- [Description of the task] For this listing, the lines between the one holding "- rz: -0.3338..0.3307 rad" and the one holding "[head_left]", inclusive, must be set down exactly.

- [Data]
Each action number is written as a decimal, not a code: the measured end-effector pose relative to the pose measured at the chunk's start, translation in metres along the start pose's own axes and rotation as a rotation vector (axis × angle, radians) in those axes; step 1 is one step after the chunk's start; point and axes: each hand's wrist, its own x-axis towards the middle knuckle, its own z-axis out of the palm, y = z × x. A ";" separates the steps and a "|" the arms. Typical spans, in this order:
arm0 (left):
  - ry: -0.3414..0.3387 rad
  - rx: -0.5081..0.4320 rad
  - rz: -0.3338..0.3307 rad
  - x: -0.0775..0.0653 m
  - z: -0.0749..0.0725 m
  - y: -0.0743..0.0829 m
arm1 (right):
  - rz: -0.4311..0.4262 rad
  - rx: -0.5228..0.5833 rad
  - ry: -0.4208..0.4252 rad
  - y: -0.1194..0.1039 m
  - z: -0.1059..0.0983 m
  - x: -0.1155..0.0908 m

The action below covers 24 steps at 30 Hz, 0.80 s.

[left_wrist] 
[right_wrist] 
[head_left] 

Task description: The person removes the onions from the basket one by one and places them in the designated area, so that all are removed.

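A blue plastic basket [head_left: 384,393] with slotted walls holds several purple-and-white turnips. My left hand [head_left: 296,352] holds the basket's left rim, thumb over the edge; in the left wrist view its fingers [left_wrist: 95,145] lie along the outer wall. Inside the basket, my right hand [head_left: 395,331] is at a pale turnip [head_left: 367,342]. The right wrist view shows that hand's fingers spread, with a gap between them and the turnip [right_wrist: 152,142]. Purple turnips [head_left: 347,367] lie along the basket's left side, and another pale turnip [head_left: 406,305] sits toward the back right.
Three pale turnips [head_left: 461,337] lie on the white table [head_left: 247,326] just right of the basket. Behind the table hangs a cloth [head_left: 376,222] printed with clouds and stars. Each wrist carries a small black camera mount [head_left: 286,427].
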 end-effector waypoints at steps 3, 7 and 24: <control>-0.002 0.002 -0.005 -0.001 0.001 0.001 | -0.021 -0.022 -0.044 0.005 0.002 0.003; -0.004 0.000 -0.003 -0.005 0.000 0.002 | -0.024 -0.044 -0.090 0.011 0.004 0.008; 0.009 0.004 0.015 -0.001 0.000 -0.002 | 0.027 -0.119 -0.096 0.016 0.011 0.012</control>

- [Response for this exercise]
  - rz: -0.3338..0.3307 rad
  - x: -0.0775..0.0653 m
  - z: -0.0749..0.0725 m
  - y: -0.0743..0.0829 m
arm1 (right):
  - rz: -0.4311..0.4262 rad
  - rx: -0.5228..0.5833 rad
  - ry: -0.4208..0.4252 rad
  - y: -0.1194..0.1039 m
  - z: -0.1059..0.0983 m
  - x: -0.1155..0.0908 m

The action below covers 24 steps at 30 Hz, 0.80 s.

[left_wrist] 
[right_wrist] 
[head_left] 

No further answer will be given.